Y superada la gran misión que ha unido al barcelonismo de bien durante seis insoportables temporadas, uno tiene algunas certezas. Por ejemplo: que no existe palabra para el alivio intestinal cuando se sufre un rapto diarrieco. Que ni orgasmos, ni relajamientos, ni clímax, ni espasmos, ni satisfacción ninguna alcanzan a definir esta blanca luz. En su último partido se definió: gol a pase de Pedri, y a partir de ese momento, decenas y decenas de errores, calamidades, pérdidas de balón. Han sido seis años, hemos estado muy solos, hemos sufrido lo indecible.

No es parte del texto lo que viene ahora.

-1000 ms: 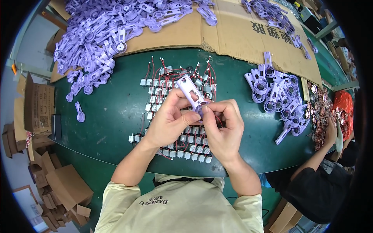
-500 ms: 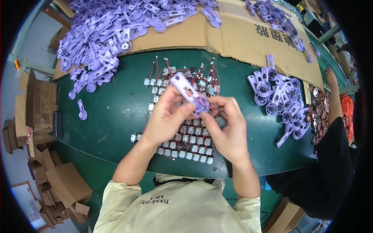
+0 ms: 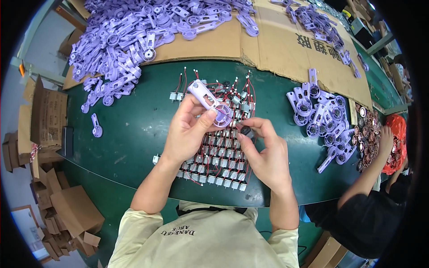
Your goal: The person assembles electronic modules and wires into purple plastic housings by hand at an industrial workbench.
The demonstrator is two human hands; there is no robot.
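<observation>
My left hand (image 3: 187, 129) is closed round a purple plastic fan housing (image 3: 202, 94), a slotted handle with an open ring at its lower end. Between thumb and fingers of my right hand (image 3: 267, 154) is a small motor (image 3: 246, 131), its dark end showing, just right of the ring and apart from it. A thin red wire seems to run from the motor toward the housing. Below both hands, rows of small silver motors (image 3: 213, 161) with red wires cover the middle of the green table. My hands hide part of these rows.
A large heap of purple housings (image 3: 120, 40) lies on cardboard (image 3: 196, 47) at far left. More housings (image 3: 321, 114) are piled at right, beside copper-coloured round parts (image 3: 368, 134) and a red bag (image 3: 395, 154). A co-worker's arm (image 3: 373, 165) reaches in there. One housing (image 3: 96, 126) lies alone at left.
My right hand has drawn the motor away from the ring, down and to the right. My left hand has shifted slightly left with the housing. The co-worker's arm has come nearer, toward the red bag.
</observation>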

Lo cierto es que se veía venir. Dembélé ha sido un recordatorio constante de la figura de Bartomeu, el Destructor de Mundos, el peor presidente que haya conocido este club. 147 millones de euros que pagamos, 147 uno detrás de otro. ¿Qué podía salir mal, si el fichaje lo recomentó Robert? Les cuento de Robert. Sus cartas de presentación para llegar al Barça como secretario técnico fueron haber sido entrenador en las categorías inferiores del Valencia; también pasó por el Orihuela (14 partidos, toda una leyenda) y por el Alzira (26 partidos, a un punto por partido, el puto Bill Shankly). No, no es un chiste: es una tragedia. A Bartomeu le pareció estupendo ese perfil para llevar a cabo su Waco, y aquí que apareció don Robert con todo ese saber atesorado en el Orihuela, y alzó un dedo índice y decidió que el camino eran Coutinho y Dembélé. Robert, no van a creerlo, no está en el City, ni en el Liverpool. Wikipedia no le localiza, Transfermarkt le da por retirado.

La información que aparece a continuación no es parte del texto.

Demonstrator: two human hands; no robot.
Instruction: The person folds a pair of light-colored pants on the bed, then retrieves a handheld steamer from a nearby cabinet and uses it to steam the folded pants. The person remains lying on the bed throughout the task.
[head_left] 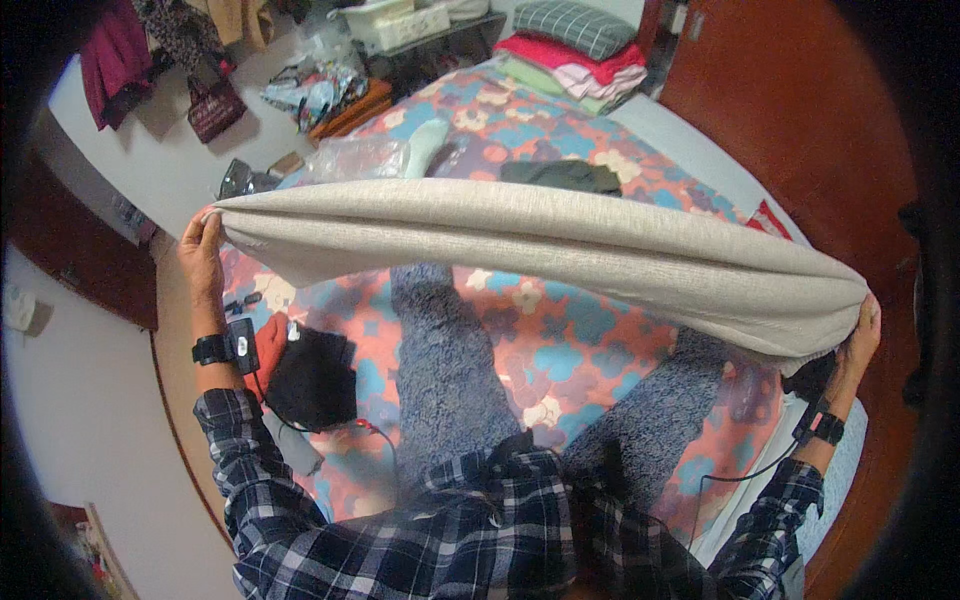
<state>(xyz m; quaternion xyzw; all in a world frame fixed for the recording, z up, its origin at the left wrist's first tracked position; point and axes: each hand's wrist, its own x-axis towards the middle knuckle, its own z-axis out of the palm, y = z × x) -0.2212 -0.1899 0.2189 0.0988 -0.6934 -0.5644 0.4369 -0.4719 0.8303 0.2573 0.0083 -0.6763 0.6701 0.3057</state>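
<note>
One beige cloth stretched between left hand and right hand

I held the beige cloth out in front of me, above the bed, spread sideways into a long strip with a deep fold running along its length. My left hand pinched one end, thumb and fingers closed on the corner; my right hand was closed on the opposite end, where the fabric bunched into creases. Below the left end, part of the lower edge hung down in a loose flap.

Under the cloth, my two legs, in fuzzy grey-blue trousers, reached apart over the floral bedcover. I wore a dark checked shirt, its sleeves ending short of a black band on each wrist, the left one and the right one.

Beside my left leg lay a crumpled black garment, with a red-orange cloth against it. Beyond the strip I was holding, a dark green garment lay on the bed, partly hidden, and farther left were a clear plastic wrapper and a pale green item I couldn't make out well. A red packet showed behind the cloth toward its right end.

At the far end of the bed, a checked pillow sat on red bedding. A reddish-brown wooden panel rose on my right, and a maroon garment and a dark bag hung at the far left.
</note>
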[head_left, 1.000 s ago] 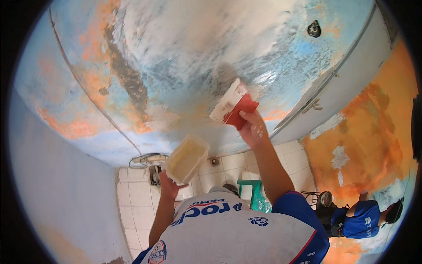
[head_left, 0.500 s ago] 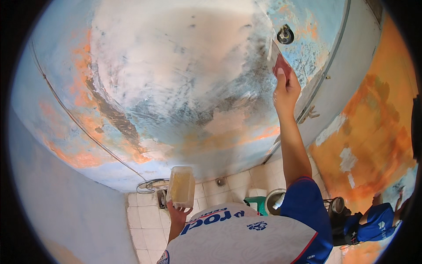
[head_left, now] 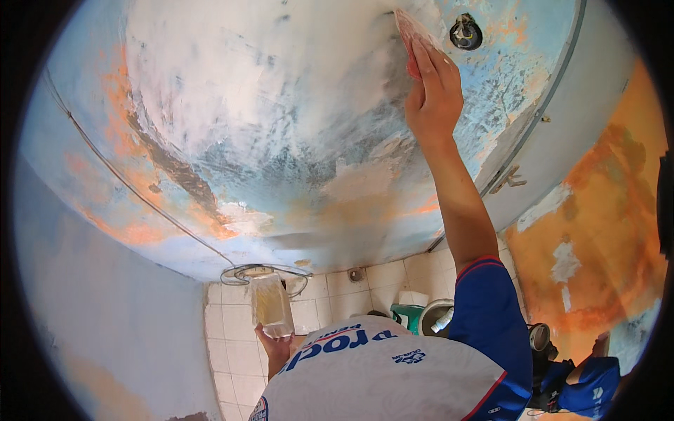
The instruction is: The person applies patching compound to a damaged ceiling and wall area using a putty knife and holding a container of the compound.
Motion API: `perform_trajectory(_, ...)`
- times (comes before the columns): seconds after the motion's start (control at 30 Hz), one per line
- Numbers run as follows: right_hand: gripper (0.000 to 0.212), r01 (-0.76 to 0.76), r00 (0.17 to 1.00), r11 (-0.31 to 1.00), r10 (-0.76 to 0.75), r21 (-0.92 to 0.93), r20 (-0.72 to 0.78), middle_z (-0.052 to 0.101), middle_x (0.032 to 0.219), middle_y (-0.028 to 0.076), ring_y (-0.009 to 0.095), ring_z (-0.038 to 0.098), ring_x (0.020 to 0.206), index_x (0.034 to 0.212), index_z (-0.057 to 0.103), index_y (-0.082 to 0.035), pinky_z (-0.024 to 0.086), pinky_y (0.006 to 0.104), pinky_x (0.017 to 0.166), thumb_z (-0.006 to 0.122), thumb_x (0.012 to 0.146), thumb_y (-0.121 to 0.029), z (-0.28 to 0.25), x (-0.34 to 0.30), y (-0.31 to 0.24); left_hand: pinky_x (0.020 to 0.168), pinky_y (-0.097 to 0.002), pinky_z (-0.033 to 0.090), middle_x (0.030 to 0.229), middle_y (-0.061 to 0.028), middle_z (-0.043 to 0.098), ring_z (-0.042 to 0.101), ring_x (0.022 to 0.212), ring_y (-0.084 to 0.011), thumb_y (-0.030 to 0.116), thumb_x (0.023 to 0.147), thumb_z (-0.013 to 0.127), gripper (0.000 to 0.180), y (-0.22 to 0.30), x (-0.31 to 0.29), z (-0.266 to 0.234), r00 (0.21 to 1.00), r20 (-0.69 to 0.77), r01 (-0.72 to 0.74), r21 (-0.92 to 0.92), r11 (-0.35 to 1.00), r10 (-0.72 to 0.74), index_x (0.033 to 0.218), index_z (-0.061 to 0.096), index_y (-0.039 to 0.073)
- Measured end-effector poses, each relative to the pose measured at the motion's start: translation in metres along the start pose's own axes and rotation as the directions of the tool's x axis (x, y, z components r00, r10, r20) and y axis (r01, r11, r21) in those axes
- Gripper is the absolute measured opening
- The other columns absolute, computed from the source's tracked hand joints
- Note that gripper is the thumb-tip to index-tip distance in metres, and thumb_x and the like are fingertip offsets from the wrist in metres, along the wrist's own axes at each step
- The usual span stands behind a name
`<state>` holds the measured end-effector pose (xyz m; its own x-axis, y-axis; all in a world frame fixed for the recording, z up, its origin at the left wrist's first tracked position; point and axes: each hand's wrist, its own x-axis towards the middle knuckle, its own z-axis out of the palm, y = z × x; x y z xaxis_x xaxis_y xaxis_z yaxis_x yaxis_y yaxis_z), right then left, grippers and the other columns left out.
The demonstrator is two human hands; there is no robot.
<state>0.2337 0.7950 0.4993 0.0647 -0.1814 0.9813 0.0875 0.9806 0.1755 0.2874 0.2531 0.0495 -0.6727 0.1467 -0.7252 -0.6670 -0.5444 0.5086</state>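
Observation:
My right hand point(head_left: 437, 95) reaches up to the wall, its fingers closed round a thin reddish putty spreader point(head_left: 407, 38). The blade's edge lies on or very close to a broad patch of whitish filler point(head_left: 232, 70); exact contact cannot be told. Just right of the spreader, a dark round wall opening point(head_left: 465, 32) shows wires inside. Low at the left, my left hand point(head_left: 275, 345) grips a pale, translucent rectangular tub point(head_left: 282, 327) by its near end. Something yellowish-white coats the tub's inside.
A cable point(head_left: 133, 188) runs down the left of the wall to a loose coil point(head_left: 298, 272). Grey conduit point(head_left: 537, 116) follows the right corner. On the tiled floor point(head_left: 235, 358) stand a bucket point(head_left: 430, 309) and a green container point(head_left: 404, 316). Another person's blue sleeve point(head_left: 590, 386) shows at lower right.
My right hand has swept the spreader up and left across the whitish patch and turned so its back shows. The tub in my left hand has shifted slightly left and down.

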Motion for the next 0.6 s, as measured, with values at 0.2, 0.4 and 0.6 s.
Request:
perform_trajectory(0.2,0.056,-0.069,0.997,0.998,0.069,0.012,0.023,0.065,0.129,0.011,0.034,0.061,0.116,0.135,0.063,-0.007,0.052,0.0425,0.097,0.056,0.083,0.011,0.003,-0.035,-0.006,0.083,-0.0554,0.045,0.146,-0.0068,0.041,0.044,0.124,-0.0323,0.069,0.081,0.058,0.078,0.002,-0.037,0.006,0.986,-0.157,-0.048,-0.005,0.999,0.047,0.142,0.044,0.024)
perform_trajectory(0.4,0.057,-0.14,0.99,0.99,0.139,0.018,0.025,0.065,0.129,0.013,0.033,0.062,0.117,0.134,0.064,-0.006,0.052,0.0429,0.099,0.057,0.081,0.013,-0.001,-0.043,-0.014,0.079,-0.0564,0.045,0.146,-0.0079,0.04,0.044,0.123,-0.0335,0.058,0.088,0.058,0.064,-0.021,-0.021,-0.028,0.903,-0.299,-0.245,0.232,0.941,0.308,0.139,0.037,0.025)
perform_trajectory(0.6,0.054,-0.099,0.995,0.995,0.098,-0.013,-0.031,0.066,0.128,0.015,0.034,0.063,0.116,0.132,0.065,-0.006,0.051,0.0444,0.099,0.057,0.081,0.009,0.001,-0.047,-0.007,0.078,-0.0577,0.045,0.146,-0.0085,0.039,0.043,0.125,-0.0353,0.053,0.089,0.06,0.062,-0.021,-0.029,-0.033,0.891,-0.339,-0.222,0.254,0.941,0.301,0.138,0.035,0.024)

Increíblemente este club continúa funcionando.

A Dembélé siempre le odiamos, desde primera hora. Le detestamos por su incompetencia y por su ignorancia, y peor, por el modo en que engañaba a las almas más puras de nuestro rebaño. El regatito de no sé qué, el pepinazo de no sé cuántos. Uno de los peores titulares de la historia de este club. Del odio a las escenas de violencia imaginaria pasamos la noche de Liverpool, la de la última proeza europea de Messi. Un pueblo que se respetara se lo habría hecho pagar en ese instante. Violencia tumultuaria, atenuantes múltiples.

El muy desgraciado tuvo a bien redondear su siniestro periplo por el club admitiendo un día que sus cuatro primeros años se estuvo tocando los huevos. Y luego el lacito de pedirse el 7: hay que ser realmente subnormal para pedir el 7 en el Barça. Realmente imbécil. El siete, ese heraldo de desgracias.

Y para acabar de jodernos, súbitamente le da por entrenar fortísimo y se gana el cariño de sus compañeros, de sus entrenadores, y Xavi lo protege, lo unge, lo eleva a los altares. Al truñaco de Dembélé. Y ahora que ya se va a ese horror de horrores que es el PSG, tenemos que escuchar a la claca de chiflados doliéndose, le señalan como salvador del fútbol, a él, a un tío que promedió un gol cada 277 minutos, una asistencia cada 132. El puto Isaac Cuenca era más productivo. ¡Tello! ¡Halilovic! No importa el negado que citen, nada ha habido por debajo de la cabra francesa.

De Dembélé podremos decir que le odiamos tanto porque fue la Capilla Sixtina de Bartomeu. De Dembélé conviene recordar que su adiós nos dejó un alivio que no conoce nombre, nunca más le veremos, ¡nunca más le veremos!, se nos saltan las lágrimas. Y pronto el olvido barrerá a la furia. Dembélé no habrá sido, y seremos libres, libres del todo. Porque les contaré un secreto: la cadena sí funcionaba.